Please quote exactly the opening lines of the data, from the first line to the one where "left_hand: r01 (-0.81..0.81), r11" appears.

◆ **Items from a data source**
*** Begin section ***
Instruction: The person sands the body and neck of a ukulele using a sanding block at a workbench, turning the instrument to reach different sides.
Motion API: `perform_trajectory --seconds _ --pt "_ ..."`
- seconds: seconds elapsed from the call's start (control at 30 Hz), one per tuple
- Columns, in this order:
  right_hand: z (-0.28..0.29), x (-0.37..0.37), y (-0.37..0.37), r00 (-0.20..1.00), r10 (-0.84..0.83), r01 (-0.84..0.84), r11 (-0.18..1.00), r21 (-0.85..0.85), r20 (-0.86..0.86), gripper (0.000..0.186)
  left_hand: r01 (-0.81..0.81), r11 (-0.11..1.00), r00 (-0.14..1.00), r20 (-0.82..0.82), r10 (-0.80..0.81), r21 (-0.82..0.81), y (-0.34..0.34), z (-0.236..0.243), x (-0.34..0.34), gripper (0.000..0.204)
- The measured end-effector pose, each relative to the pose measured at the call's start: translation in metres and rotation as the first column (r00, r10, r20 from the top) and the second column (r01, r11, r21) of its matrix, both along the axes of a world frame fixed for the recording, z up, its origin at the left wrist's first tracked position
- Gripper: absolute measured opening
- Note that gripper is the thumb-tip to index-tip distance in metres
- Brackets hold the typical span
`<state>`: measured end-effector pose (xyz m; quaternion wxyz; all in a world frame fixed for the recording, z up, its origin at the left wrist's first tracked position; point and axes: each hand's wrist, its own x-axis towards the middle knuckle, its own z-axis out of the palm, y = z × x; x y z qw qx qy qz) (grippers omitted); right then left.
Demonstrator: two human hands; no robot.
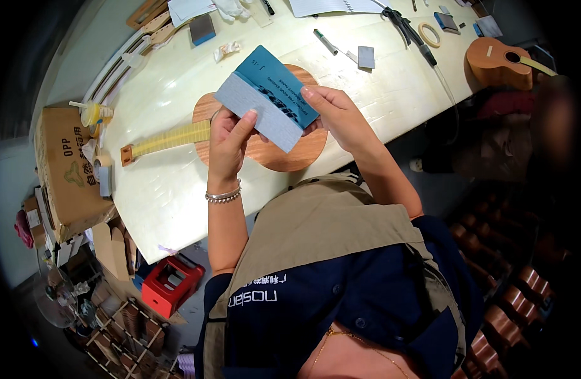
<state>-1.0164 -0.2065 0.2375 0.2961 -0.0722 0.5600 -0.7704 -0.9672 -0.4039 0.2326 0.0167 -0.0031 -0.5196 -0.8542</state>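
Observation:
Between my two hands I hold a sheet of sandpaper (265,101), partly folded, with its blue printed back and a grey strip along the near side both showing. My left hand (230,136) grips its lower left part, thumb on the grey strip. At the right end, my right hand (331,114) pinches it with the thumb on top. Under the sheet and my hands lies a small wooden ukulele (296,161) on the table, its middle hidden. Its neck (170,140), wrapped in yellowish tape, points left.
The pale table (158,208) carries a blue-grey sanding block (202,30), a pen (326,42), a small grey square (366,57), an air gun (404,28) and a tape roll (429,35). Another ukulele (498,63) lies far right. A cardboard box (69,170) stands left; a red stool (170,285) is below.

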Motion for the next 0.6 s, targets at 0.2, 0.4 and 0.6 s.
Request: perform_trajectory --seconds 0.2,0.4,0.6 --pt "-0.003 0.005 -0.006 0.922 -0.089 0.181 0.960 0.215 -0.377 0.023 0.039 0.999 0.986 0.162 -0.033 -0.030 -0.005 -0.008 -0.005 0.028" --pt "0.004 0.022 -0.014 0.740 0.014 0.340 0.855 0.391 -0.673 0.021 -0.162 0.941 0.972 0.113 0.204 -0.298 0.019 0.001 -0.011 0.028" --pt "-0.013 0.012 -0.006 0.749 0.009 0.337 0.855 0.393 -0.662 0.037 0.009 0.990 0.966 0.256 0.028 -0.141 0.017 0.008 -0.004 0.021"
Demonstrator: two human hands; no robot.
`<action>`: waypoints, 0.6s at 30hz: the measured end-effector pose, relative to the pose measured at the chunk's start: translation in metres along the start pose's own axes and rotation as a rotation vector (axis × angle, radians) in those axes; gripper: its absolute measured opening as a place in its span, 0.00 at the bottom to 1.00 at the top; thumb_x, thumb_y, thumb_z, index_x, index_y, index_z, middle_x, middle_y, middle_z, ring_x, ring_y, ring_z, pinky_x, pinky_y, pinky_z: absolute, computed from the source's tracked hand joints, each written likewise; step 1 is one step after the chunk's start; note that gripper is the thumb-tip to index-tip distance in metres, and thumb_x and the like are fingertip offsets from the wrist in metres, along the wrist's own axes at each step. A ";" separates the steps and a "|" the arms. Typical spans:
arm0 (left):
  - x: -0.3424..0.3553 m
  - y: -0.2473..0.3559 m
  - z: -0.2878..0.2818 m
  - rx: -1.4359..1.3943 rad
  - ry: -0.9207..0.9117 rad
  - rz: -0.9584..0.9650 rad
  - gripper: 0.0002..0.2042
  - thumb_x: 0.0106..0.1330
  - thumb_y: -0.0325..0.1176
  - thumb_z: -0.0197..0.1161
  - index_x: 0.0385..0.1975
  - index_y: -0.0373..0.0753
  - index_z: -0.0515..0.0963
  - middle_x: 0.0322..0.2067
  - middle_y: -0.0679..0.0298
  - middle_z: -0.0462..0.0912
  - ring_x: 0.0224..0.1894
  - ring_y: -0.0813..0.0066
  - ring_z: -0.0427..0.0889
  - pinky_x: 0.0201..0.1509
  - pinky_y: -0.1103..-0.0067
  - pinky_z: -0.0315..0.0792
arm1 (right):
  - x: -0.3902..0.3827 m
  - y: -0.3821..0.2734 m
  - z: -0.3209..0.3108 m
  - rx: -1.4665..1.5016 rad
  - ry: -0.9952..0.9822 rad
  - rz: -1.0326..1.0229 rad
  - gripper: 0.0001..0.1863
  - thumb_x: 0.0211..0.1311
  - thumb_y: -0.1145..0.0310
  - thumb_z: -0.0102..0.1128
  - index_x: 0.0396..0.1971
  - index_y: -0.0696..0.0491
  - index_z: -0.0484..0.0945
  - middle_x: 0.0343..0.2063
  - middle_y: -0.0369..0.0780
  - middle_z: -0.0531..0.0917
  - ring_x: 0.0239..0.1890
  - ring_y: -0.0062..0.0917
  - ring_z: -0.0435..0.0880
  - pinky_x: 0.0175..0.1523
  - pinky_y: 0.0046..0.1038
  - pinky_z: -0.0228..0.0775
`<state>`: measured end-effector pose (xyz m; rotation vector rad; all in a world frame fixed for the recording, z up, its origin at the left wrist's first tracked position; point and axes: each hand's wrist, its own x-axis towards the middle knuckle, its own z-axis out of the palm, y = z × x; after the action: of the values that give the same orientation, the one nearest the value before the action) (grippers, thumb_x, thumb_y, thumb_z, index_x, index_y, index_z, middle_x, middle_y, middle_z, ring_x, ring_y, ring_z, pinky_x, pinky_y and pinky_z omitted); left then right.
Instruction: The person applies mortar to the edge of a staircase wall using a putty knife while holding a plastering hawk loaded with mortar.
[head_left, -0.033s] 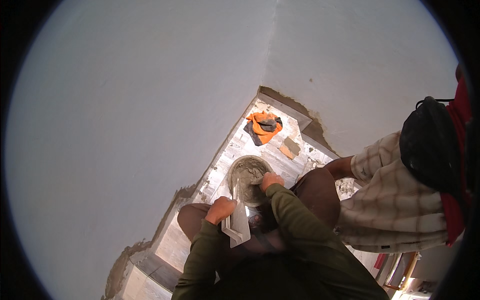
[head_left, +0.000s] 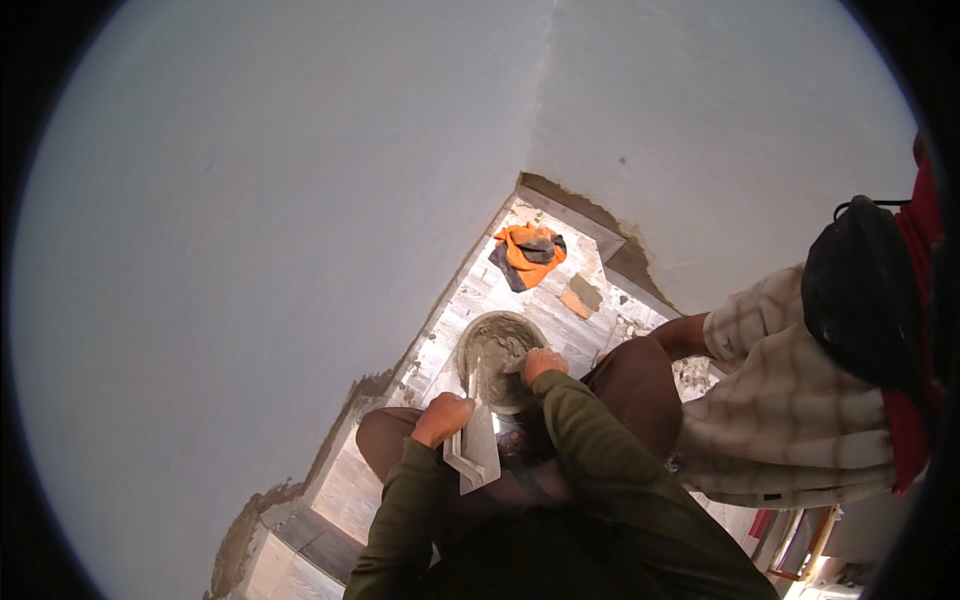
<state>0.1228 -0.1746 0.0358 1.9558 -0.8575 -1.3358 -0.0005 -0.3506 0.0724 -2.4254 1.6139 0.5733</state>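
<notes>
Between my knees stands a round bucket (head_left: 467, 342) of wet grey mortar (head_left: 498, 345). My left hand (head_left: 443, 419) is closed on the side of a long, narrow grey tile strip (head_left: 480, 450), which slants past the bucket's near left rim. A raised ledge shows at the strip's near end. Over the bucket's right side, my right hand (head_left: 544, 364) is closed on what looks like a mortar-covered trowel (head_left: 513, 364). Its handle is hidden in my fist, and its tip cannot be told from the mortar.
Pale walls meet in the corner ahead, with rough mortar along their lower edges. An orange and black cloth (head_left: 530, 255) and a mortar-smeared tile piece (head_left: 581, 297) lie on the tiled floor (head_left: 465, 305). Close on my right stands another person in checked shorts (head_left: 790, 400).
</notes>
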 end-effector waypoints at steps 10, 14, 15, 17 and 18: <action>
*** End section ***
◆ **Solution to this exercise**
Instruction: The person sands the body and neck of a ukulele using a sanding block at a workbench, turning the instrument to reach different sides.
Motion API: `perform_trajectory --seconds _ --pt "_ ..."`
- seconds: seconds elapsed from the call's start (control at 30 Hz), one per tuple
- Columns, in this order:
  right_hand: z (-0.28..0.29), x (-0.37..0.37), y (-0.37..0.37), r00 (-0.20..1.00), r10 (-0.84..0.83), r01 (-0.84..0.84), r11 (-0.18..1.00), r21 (-0.85..0.85), r20 (-0.86..0.86), gripper (0.000..0.186)
  left_hand: r01 (-0.81..0.81), r11 (-0.11..1.00), r00 (-0.14..1.00), r20 (-0.82..0.82), r10 (-0.80..0.81), r21 (-0.82..0.81), y (-0.34..0.34), z (-0.236..0.243), x (-0.34..0.34), gripper (0.000..0.204)

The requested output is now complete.